● **YOUR OBJECTIVE**
Your answer must be every line of the data that holds the string "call".

● **INPUT DATA**
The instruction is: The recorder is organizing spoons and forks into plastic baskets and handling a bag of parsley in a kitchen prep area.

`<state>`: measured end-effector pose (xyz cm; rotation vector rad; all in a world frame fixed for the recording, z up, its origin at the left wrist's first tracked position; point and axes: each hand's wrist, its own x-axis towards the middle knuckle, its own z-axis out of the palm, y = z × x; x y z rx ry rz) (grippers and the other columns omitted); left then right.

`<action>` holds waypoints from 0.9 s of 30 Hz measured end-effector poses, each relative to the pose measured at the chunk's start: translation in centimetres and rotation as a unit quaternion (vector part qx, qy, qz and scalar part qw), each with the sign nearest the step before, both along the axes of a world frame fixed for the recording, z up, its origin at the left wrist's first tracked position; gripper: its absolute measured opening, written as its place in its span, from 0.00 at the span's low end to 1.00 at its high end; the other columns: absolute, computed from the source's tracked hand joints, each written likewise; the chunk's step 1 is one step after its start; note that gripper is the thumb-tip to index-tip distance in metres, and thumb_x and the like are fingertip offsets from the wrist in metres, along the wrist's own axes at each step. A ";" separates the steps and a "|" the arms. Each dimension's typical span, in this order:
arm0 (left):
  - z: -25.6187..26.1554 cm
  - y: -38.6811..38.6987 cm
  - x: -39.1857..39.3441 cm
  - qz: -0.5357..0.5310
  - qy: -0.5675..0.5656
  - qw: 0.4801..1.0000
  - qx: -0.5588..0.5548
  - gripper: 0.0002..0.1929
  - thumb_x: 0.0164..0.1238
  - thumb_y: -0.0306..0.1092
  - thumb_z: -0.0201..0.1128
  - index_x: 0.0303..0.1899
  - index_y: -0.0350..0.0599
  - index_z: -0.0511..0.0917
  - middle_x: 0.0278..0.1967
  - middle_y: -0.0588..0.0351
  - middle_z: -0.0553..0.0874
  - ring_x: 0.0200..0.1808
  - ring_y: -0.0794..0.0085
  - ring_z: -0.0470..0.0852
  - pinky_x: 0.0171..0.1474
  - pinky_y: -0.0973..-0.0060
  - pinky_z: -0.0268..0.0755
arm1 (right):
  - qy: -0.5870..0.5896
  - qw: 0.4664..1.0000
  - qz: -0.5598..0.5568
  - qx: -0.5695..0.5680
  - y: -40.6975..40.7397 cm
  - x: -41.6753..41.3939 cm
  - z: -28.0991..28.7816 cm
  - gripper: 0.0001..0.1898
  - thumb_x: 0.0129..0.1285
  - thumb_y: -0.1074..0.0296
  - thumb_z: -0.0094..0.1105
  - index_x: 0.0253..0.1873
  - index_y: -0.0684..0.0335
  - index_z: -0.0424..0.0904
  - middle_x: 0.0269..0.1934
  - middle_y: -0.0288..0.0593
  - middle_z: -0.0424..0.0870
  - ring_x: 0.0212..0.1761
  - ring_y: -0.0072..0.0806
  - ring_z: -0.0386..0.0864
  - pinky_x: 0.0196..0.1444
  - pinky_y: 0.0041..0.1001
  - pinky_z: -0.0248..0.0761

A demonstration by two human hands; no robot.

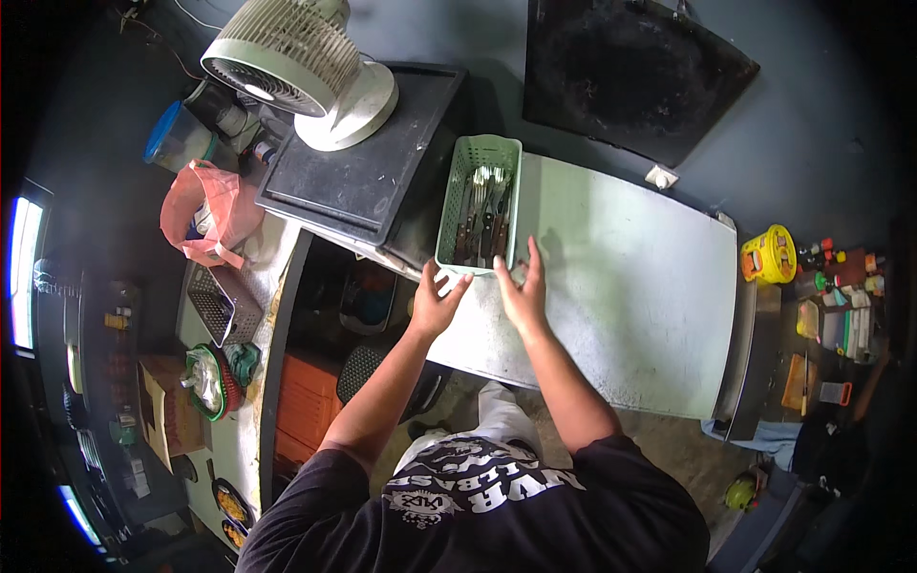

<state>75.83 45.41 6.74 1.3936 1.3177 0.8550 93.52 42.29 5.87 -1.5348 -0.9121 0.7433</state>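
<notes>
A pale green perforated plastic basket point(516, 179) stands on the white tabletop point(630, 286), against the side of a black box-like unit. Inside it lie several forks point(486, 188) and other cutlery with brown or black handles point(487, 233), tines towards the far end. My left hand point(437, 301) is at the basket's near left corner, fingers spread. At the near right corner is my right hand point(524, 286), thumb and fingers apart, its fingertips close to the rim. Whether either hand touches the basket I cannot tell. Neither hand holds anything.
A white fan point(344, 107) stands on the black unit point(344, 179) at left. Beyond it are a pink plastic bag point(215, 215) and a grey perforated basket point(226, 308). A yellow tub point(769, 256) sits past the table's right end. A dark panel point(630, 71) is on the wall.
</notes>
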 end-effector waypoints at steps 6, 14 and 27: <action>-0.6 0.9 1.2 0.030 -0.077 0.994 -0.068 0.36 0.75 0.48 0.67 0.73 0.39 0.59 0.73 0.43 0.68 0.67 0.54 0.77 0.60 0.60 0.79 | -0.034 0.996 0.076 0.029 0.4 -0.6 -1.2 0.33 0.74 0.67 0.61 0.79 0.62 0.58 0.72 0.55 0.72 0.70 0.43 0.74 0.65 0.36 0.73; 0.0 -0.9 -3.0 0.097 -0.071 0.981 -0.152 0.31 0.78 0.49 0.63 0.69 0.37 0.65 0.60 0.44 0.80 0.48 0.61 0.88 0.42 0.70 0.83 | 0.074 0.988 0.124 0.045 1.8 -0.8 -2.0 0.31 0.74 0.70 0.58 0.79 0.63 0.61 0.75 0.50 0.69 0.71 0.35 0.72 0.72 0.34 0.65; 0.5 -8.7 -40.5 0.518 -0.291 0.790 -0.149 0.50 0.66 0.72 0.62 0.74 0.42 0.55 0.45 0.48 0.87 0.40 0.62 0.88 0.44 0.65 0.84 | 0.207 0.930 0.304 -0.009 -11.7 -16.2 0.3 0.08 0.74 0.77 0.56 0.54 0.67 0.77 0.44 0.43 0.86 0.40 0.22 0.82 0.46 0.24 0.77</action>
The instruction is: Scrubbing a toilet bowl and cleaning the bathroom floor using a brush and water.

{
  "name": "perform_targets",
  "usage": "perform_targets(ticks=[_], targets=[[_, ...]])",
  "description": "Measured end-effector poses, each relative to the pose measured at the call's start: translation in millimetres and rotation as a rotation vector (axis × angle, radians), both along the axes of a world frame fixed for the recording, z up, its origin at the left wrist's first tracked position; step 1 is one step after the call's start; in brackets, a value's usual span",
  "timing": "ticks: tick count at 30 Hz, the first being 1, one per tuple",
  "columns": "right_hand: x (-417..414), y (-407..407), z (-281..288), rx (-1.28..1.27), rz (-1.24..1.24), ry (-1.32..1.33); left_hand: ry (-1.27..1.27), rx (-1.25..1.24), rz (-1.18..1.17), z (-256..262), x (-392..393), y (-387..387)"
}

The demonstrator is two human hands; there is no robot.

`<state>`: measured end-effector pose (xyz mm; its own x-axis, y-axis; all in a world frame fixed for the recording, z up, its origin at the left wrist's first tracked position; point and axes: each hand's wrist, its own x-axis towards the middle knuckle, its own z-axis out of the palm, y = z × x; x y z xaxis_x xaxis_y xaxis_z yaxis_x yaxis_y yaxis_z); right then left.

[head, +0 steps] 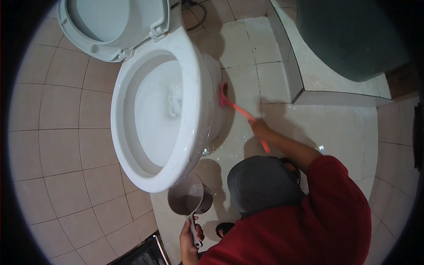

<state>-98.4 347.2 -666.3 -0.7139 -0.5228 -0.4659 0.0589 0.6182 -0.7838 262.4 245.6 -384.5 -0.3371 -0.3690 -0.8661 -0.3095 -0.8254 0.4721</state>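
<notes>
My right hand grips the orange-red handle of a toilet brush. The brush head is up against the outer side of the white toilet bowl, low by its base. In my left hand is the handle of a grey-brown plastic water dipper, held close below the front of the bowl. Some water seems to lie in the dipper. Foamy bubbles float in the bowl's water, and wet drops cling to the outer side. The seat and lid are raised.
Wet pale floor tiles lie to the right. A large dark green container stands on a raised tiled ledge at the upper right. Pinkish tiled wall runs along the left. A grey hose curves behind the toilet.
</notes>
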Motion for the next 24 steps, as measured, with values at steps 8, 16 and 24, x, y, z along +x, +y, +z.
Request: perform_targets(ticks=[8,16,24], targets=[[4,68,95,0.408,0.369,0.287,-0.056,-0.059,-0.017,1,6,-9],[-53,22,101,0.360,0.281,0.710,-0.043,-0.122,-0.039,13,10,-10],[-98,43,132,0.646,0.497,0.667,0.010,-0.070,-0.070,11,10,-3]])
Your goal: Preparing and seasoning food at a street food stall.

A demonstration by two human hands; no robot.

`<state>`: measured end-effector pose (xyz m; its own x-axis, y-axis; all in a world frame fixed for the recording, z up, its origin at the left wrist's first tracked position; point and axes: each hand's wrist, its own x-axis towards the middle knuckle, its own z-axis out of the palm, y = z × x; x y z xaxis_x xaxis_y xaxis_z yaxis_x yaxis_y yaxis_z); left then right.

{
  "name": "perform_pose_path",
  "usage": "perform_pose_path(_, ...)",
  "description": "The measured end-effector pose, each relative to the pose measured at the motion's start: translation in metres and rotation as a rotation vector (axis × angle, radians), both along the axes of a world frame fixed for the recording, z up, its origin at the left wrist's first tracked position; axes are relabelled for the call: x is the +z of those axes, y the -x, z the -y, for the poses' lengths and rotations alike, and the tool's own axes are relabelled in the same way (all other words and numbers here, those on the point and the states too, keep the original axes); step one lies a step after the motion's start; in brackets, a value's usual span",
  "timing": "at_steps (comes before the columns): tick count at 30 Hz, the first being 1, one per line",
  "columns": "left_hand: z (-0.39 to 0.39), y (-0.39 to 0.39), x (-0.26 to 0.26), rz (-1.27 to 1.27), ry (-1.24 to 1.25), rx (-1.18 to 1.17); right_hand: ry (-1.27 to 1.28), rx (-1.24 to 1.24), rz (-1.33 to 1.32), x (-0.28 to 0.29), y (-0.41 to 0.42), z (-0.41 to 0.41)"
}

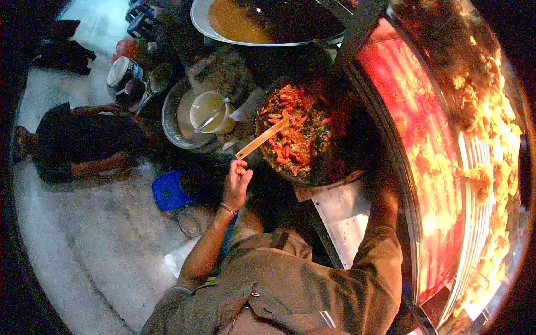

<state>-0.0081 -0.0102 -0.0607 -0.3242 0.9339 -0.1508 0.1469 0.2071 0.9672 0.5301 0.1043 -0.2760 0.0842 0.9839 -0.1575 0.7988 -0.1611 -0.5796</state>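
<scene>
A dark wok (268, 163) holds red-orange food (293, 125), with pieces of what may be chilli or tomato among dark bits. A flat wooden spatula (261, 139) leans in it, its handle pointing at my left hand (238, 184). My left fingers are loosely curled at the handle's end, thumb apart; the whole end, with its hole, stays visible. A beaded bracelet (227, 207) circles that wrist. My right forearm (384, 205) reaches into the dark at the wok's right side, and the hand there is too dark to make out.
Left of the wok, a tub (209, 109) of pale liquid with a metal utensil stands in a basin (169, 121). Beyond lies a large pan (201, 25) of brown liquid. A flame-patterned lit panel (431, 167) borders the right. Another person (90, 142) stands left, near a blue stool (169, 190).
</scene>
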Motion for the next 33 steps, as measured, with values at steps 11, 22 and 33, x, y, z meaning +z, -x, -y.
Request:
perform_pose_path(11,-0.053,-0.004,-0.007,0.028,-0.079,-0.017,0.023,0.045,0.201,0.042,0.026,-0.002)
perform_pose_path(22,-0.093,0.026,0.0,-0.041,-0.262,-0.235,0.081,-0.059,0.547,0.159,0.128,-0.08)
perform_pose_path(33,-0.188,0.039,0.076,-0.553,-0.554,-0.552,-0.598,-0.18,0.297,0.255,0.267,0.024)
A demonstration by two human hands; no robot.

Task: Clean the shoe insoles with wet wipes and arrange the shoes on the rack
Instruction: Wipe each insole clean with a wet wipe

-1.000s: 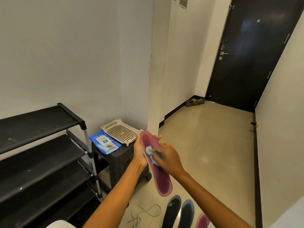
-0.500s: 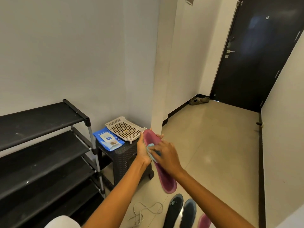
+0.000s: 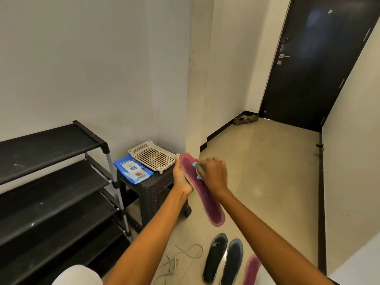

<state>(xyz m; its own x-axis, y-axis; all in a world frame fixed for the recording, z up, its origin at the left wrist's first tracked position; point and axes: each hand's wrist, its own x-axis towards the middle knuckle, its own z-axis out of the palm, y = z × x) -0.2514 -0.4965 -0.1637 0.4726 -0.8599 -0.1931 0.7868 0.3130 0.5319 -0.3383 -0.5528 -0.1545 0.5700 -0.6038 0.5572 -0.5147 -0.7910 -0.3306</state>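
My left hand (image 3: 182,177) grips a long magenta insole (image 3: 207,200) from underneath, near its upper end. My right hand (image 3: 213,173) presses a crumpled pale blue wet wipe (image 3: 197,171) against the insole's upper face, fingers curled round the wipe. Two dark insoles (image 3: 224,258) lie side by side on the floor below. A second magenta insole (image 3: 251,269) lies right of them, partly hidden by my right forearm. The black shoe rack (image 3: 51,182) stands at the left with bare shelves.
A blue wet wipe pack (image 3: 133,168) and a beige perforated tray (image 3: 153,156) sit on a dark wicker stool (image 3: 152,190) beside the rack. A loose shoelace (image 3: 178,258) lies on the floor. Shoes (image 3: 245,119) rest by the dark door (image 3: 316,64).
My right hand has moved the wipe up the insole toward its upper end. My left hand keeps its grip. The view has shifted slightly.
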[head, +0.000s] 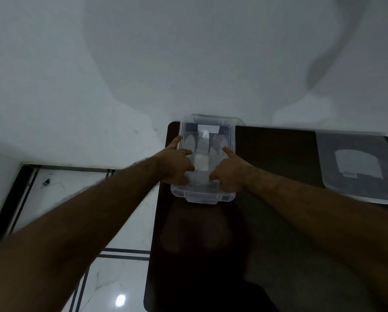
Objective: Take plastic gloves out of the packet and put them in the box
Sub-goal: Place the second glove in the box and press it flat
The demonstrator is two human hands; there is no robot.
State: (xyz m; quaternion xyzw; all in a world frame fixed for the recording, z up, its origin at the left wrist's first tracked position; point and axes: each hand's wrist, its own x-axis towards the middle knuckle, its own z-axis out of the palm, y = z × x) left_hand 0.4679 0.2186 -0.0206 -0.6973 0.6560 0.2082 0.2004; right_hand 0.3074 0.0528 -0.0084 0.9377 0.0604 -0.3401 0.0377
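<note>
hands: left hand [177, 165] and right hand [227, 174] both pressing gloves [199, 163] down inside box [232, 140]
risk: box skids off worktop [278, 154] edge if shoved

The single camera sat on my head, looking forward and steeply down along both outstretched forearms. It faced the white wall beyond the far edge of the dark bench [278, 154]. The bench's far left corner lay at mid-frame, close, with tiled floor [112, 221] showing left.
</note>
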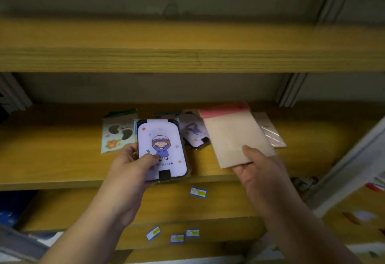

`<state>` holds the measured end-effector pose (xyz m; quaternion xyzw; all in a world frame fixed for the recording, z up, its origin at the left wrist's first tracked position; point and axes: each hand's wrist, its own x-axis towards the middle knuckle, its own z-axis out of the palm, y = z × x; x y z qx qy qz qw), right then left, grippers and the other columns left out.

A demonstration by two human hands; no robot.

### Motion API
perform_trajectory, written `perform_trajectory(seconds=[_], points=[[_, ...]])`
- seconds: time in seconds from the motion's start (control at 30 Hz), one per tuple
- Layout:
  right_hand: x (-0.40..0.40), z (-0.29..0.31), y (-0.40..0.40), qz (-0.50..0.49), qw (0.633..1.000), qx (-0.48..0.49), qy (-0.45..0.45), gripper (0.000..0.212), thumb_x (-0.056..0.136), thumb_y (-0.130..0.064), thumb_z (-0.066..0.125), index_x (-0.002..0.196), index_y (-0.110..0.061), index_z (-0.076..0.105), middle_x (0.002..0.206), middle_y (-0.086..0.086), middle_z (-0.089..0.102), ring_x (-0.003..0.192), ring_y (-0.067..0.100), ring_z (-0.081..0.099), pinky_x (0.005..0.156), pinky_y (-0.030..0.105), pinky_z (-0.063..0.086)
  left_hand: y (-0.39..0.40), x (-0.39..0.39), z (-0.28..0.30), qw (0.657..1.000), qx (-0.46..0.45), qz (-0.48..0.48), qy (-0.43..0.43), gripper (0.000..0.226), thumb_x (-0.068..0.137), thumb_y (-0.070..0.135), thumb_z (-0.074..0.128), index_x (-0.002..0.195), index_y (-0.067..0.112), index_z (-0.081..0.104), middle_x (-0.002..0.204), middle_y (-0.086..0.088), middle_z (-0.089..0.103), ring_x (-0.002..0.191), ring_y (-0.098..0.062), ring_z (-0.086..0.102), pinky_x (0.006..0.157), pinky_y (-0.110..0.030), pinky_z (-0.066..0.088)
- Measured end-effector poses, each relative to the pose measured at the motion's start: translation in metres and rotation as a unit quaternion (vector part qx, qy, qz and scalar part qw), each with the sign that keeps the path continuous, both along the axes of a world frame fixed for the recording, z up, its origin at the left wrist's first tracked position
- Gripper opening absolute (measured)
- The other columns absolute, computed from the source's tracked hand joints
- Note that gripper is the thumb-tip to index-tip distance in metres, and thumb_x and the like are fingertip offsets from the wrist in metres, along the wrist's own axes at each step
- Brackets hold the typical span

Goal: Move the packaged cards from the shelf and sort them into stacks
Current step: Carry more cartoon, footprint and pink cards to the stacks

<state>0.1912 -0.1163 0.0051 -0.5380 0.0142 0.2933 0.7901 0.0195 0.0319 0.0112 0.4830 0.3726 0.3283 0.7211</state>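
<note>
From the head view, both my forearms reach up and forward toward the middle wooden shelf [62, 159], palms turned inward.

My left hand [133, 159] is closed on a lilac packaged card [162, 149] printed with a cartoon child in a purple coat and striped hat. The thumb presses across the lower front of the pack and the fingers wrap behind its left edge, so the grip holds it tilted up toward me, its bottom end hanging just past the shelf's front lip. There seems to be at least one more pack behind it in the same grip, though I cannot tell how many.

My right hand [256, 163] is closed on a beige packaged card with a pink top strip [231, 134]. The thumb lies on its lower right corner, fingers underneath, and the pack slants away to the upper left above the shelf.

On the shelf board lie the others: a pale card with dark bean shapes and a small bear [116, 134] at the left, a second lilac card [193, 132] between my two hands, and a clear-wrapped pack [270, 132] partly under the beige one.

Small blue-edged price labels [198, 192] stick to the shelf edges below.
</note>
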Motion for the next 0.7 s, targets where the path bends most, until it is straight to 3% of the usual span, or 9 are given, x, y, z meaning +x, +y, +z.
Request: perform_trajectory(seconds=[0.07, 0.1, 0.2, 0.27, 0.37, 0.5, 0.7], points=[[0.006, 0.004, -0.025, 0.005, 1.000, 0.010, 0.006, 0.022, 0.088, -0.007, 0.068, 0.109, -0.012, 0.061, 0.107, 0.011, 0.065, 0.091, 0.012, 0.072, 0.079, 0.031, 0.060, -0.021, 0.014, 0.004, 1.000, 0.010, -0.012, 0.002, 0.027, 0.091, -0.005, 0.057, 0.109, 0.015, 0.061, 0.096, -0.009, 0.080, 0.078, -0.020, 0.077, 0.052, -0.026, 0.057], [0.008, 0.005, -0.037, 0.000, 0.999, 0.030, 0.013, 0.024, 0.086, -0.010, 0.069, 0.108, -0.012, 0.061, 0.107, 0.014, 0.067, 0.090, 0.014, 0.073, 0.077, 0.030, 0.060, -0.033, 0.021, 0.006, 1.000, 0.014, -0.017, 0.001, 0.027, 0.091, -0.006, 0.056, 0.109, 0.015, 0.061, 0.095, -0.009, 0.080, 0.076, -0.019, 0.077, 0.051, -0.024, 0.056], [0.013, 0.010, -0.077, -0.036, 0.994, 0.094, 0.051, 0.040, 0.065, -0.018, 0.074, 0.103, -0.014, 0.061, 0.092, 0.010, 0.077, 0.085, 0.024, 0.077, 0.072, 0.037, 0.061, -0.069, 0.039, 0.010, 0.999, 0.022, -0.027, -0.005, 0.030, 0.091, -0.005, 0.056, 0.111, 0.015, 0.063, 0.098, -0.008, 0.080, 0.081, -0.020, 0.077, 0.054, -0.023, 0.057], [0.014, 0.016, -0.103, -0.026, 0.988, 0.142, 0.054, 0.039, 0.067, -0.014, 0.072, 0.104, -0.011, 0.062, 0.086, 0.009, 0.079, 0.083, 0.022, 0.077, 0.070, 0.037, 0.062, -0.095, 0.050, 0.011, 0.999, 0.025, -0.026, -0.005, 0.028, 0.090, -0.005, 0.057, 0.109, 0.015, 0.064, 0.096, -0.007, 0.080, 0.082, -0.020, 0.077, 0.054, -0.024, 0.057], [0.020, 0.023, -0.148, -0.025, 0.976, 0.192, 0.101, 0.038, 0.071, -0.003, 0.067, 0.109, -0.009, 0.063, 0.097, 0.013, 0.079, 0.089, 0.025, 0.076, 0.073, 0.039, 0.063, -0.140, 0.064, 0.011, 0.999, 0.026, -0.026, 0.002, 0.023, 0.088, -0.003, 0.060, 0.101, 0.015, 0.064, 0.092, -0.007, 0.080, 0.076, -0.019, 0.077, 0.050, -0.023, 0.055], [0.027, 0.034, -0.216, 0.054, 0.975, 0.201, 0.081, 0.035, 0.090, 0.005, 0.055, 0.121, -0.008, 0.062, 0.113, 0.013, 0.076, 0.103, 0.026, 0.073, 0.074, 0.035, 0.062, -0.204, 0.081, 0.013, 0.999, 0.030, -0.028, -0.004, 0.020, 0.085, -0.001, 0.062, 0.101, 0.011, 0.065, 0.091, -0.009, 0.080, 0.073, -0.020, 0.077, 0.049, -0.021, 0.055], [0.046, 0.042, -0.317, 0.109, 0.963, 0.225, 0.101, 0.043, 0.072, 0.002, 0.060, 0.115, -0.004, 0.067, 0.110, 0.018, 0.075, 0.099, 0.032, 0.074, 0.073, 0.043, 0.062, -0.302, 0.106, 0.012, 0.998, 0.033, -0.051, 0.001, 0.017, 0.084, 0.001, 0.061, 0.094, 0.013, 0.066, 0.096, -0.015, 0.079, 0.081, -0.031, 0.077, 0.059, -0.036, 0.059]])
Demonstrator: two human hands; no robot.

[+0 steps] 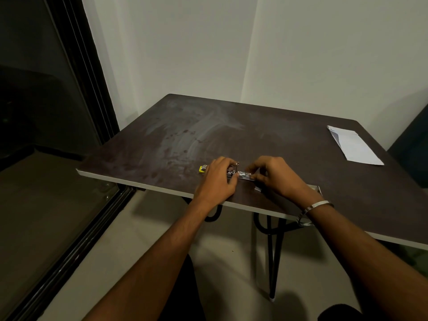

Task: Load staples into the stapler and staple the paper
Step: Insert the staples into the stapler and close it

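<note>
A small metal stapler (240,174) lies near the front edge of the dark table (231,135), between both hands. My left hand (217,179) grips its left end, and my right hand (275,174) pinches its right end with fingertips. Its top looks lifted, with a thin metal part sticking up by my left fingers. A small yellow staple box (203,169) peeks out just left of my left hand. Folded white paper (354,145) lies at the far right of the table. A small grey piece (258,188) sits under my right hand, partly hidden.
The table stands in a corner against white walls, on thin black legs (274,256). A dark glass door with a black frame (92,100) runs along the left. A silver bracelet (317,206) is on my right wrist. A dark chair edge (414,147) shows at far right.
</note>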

● **EXERCISE ANSWER**
  "description": "Measured end-effector poses, each relative to the pose measured at the call's start: translation in millimetres and rotation as a rotation vector (axis × angle, radians), both along the axes of a world frame fixed for the recording, z up, its origin at the left wrist's first tracked position; step 1 is one step after the call's start; in brackets, a value's usual span",
  "description": "The measured end-effector pose, each relative to the pose measured at the motion's start: translation in metres and rotation as a rotation vector (axis × angle, radians), both along the axes of a world frame fixed for the recording, z up, its origin at the left wrist's first tracked position; axes are relabelled for the call: x is the +z of those axes, y the -x, z the -y, for the poses' lengths and rotations alike, and the tool's own axes are relabelled in the same way (all other words and numbers here, those on the point and the states too, keep the original axes); step one lies a step after the motion's start; in brackets, a value's usual span",

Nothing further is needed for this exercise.